An EU English – British English dictionary may help the native speakers reintegrate. In 2013 Jeremy Gardner, senior translator at the European Court of Auditors, released a memo outlining “the most commonly misused English words and expressions in EU publications”. He argued that because the target audience of English-language EU documents are mostly British and Irish EU residents, these documents should be written in such a way as to ensure that a British or Irish English speaker would be able to understand them.
Thus, some of the most idiosyncratically continental European additions to the English language – nouns like “comitology” and “planification” or verbs like “to precise” and “to homogenise” – ought to be avoided altogether. Others, like “delay” (which means “deadline” in Brussels) and “to dispose of” (continental English for “to possess”) should be used in a way that avoids miscommunication. The warning: “Please ensure that you dispose of all the correct documents so that you can make the delay” could otherwise wreak unintended havoc.
Those familiar with how the European Union operates may not be surprised to hear that “actorness” (active participation), “Anglo-Saxon” (English and American), “budget line” (they are not sure what it means) and “sickness insurance” (health insurance) are among the most commonly misused English words and expressions in Brussels.
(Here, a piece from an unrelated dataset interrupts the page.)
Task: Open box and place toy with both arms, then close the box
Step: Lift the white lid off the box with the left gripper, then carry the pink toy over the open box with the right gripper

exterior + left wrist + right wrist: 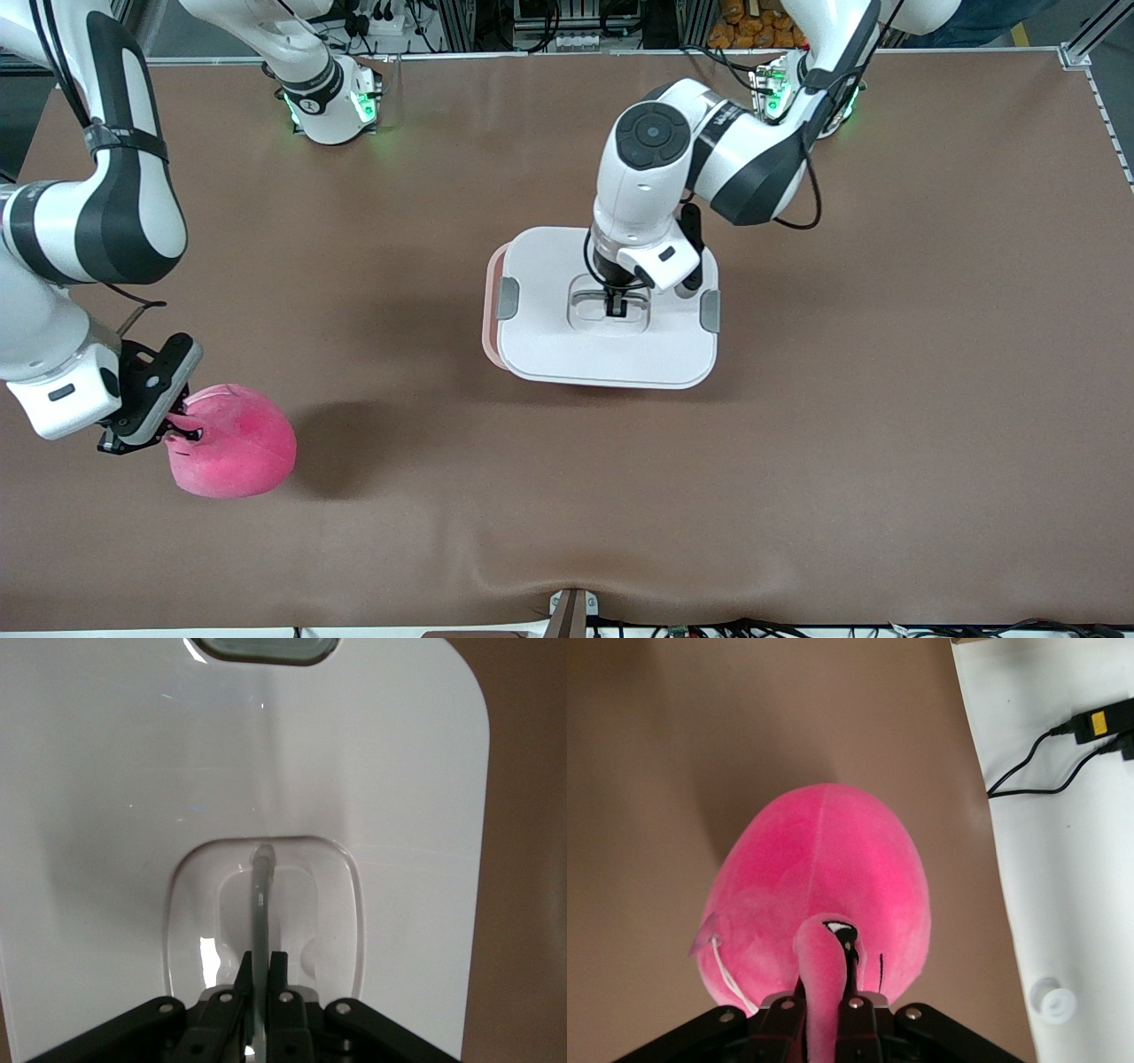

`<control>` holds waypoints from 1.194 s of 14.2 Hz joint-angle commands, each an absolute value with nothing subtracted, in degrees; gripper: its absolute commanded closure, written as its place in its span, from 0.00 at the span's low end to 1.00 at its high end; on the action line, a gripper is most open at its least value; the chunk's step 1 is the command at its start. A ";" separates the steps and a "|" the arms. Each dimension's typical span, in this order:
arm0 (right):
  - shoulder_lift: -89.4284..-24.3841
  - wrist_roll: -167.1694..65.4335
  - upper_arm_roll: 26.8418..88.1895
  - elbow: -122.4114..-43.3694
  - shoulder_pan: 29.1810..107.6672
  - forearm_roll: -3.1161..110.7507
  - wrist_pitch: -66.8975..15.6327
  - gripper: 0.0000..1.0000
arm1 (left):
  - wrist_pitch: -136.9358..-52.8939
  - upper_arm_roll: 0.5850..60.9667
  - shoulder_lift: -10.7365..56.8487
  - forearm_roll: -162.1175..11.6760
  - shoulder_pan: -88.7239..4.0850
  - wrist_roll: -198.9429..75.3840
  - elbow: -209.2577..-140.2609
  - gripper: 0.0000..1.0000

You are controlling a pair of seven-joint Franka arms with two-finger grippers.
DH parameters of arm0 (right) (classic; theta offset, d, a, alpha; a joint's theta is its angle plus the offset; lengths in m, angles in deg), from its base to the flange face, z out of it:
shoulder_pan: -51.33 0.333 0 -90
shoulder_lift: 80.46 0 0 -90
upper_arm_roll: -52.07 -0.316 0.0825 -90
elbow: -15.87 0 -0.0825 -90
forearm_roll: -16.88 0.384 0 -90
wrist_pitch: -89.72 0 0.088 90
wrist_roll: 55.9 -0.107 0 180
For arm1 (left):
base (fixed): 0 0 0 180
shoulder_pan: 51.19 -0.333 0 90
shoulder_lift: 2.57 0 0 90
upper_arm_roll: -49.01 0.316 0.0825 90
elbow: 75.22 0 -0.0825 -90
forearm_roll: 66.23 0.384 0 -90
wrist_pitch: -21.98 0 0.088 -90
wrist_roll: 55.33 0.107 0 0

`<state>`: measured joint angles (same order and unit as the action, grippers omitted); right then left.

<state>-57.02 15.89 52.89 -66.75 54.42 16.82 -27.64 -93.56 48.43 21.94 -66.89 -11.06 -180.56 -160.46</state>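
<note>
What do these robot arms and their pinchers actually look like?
Both arms are glossy white shells with black bands and round black joint caps. Thin black cables loop beside the wrists. Green lights glow at both bases. The left gripper and right gripper are small and black, with slim fingers on screwed brackets.

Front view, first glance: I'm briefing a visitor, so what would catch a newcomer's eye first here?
Probably the hot-pink toy at the right arm's end of the table, with the right tool shut on one of its ears. Next, the white lid on the pink box mid-table, where the left tool is shut on the clear handle in the lid's recess.
</note>
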 commanded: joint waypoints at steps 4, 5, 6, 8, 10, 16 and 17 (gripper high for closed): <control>-58.92 -0.76 52.95 -65.87 58.00 18.03 -20.06 1.00 | -89.81 48.75 14.32 -65.79 -17.78 -175.66 -162.32 1.00; -59.10 -3.49 52.95 -65.87 58.70 18.03 -18.92 1.00 | -89.73 48.75 13.09 -65.79 -19.27 -173.65 -162.50 1.00; -59.62 -6.21 52.86 -65.87 59.40 18.03 -18.04 1.00 | -89.72 48.75 11.95 -65.79 -20.68 -171.45 -162.85 1.00; -59.98 -11.66 52.86 -65.87 61.51 18.11 -16.46 1.00 | -89.72 48.75 9.31 -65.70 -22.62 -169.77 -164.16 1.00; -60.59 -18.60 52.86 -65.87 63.36 18.11 -14.61 1.00 | -89.72 48.66 7.38 -65.70 -26.30 -166.97 -164.25 1.00; -60.68 -33.19 52.68 -65.78 67.92 20.21 -12.05 1.00 | -89.72 48.31 5.17 -65.97 -34.22 -155.80 -166.28 1.00; -60.68 -37.05 52.68 -65.78 68.63 22.40 -12.05 1.00 | -89.81 48.31 5.26 -66.05 -34.93 -153.87 -166.19 1.00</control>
<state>-59.63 -31.01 52.39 -65.76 66.96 19.03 -13.03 -89.56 49.19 6.96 -66.76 -33.48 -156.13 -164.54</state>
Many of the items on Gardner’s list are in fact Freudian slips that reveal as much as they obscure about how Europe’s civil servants think. In other cases, it is clear which country the neologism comes from; many of them make perfect sense to a French or German speaker.
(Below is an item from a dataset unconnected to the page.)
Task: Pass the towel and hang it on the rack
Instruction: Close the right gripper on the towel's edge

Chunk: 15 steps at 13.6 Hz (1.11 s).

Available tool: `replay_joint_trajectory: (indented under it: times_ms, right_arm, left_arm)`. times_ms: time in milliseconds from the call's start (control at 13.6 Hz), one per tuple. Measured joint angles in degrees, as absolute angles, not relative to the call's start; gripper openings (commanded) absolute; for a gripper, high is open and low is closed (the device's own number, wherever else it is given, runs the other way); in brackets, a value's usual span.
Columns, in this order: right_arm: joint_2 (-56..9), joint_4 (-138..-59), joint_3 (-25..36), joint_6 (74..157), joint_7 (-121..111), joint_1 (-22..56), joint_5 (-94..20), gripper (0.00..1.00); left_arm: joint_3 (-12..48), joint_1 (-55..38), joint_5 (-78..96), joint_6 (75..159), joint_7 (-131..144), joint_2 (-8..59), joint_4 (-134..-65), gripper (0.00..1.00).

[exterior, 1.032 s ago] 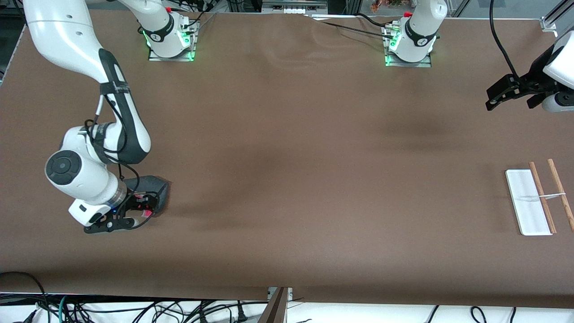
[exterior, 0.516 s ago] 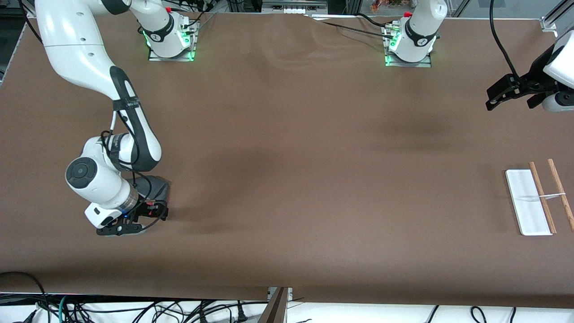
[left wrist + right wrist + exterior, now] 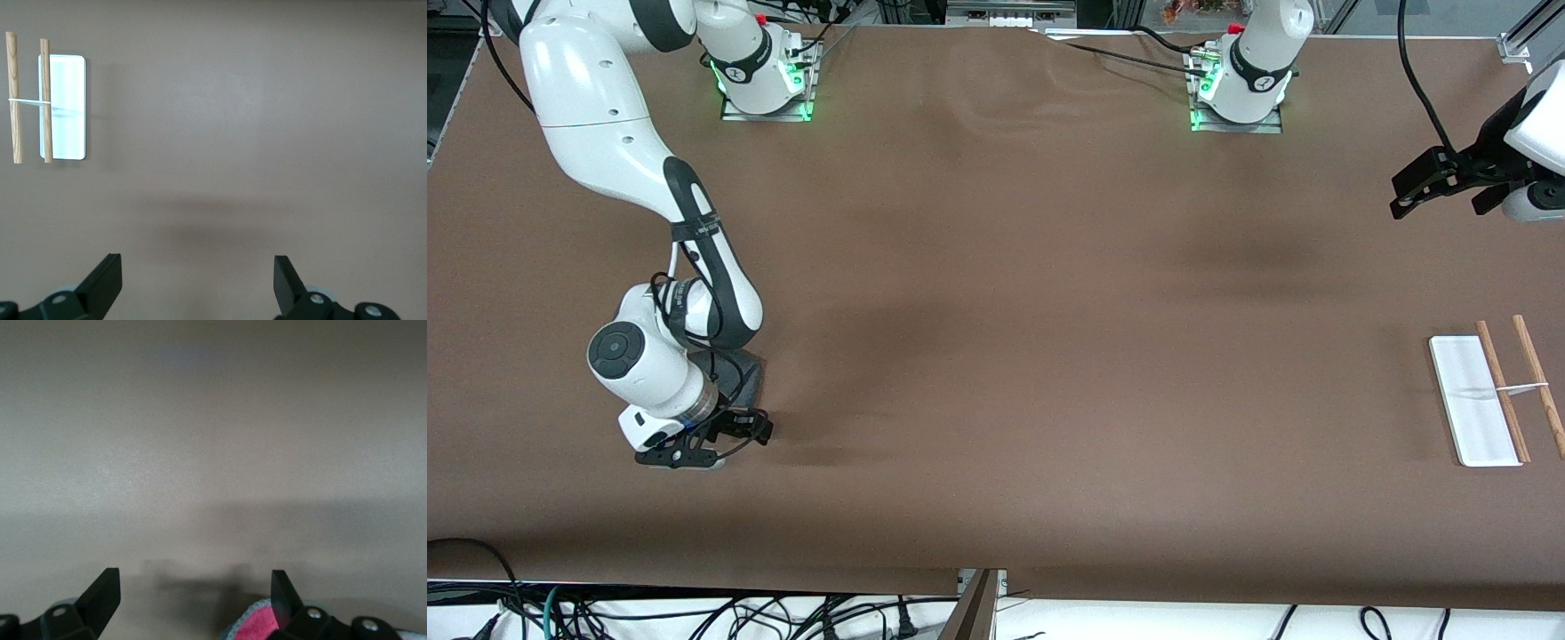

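The towel (image 3: 743,372) lies on the table near the right arm's end, dark grey side up and mostly hidden under the right arm's wrist. In the right wrist view a pink corner of the towel (image 3: 259,624) with a pale edge shows beside one finger. My right gripper (image 3: 720,442) (image 3: 193,593) hangs low and open over the towel's edge nearer the camera, with nothing between its fingers. The rack (image 3: 1489,398) (image 3: 48,100) stands near the left arm's end, a white base with two wooden rods. My left gripper (image 3: 1440,203) (image 3: 198,280) waits open and empty, high above the table.
The brown table (image 3: 1049,311) is bare between the towel and the rack. Both arm bases (image 3: 765,80) (image 3: 1240,89) stand along the edge farthest from the camera. Cables hang below the table's edge nearest the camera.
The right arm has swung a little toward the left arm's end, carrying its open gripper across the towel, and now hides the pink patch in the front view. The left arm has not moved.
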State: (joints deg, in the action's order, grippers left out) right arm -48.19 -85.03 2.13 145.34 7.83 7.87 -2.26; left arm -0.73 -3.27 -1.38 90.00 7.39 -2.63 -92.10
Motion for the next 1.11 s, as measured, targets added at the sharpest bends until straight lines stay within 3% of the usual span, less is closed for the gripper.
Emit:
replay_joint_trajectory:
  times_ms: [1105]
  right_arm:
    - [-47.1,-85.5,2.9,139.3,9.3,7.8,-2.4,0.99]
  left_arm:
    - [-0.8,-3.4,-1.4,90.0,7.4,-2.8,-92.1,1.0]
Gardner’s dictionary is partly tongue-in-cheek and makes for an entertaining read, though much of the humour will get lost in translation. Underneath the surface, however, some serious questions lurk. As the translators of Free Speech Debate will confirm, transferring meaning from one language into another is a tricky business. Humour and emotion, metaphors and rhetorical flourishes tend to be the first to be left behind. Shades of meaning, purposeful ambiguity and double entendres are also easily lost. Thus, it is hard to believe that a European government of so few native speakers and so much linguistic improvisation can run smoothly. And it is not surprising that Europe’s citizens are disenchanted with a political elite that speaks in incomprehensible tongues of its own.
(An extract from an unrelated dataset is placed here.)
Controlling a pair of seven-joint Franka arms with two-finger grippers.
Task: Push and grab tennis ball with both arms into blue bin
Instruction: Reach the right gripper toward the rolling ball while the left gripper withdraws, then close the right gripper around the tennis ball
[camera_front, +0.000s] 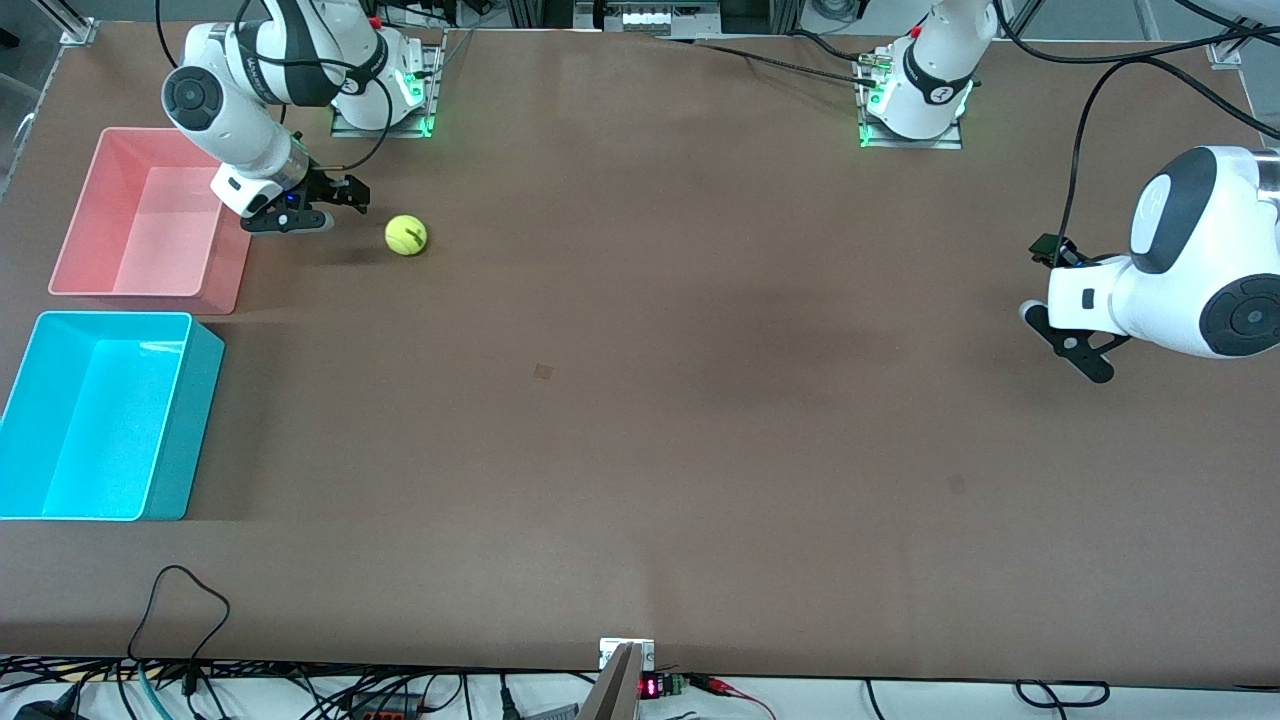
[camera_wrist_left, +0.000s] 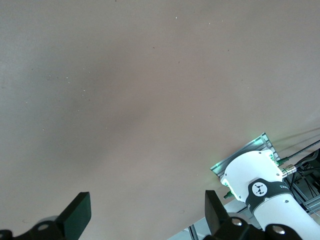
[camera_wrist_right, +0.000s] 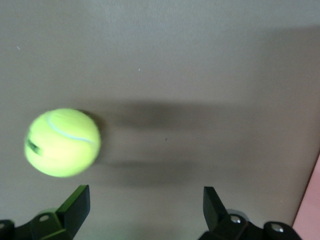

Gardner admits that there are many varieties of English spoken all over the world, from Kingston to Delhi to London and, as of the 21st century, Strasbourg and Brussels. None of these is any more or less correct than the next, and the point of the EU dictionary is not to teach the continentals how to speak proper English, but to help them avoid miscommunication. Who owns the English language has long been a contested question. If Lagos spawns more English-language films than Los Angeles and Brussels produces more English-language memos than London, the obvious answer is that the question misses the point.
What really matters is how all the different English speakers of this world, whatever letters they drop and whatever variety they speak, can communicate efficiently. A greater awareness of the pitfalls of English-to-English translation is surely a good first step, and Gardner’s dictionary therefore an important contribution to bringing together a Union divided by a common language.
Sebastian Huempfer is associate editor of Free Speech Debate.
Tuesday, 22 September 2015
It's time to brush up on your "Legalese"...
Introduction to Legal English & EU "Legalese"
I. What is Legal English?
...on the distinctive features of Legal English aka "Legalese", i.e. legal vocabulary, and syntax.
During this introductory chapter, we shall discuss the distinctive features of the Legal English vocabulary, ranging from the consideration of words whose specific, legal terminology is being used in legal contexts, such as 'alimony', 'collusion', 'distraint' or 'indemnity', to the analysis of the so-called 'sub-technical' ones, such as 'action', 'hand', 'proceedings' or 'service' up to and including here 'general' English language ones, such as 'judge', 'theft' or 'witness', or those deriving from other languages, such as French ('fait accompli', 'force majeure' etc.), or Latin ('bona fide', 'prima facie' etc.).
We shall also discuss a number of specific features characterizing English language syntax and its sentence structure. We will consider here the manner in which lexical repetitions are being used as a reference mechanism, whereby instead of 'it' or 'this', or any other pronoun for that matter, the use of specific words, such as 'the aforesaid' or 'the aforementioned' is being preferred in 'Legalese' speak.
We shall also discuss the matter of long and rather complex sentences, whose multiple levels of subordination are seldom found in general English usage. Moreover, we will consider the frequent use of the passive for the purpose of emphasizing the result of certain actions, rather than their agents and/or agencies.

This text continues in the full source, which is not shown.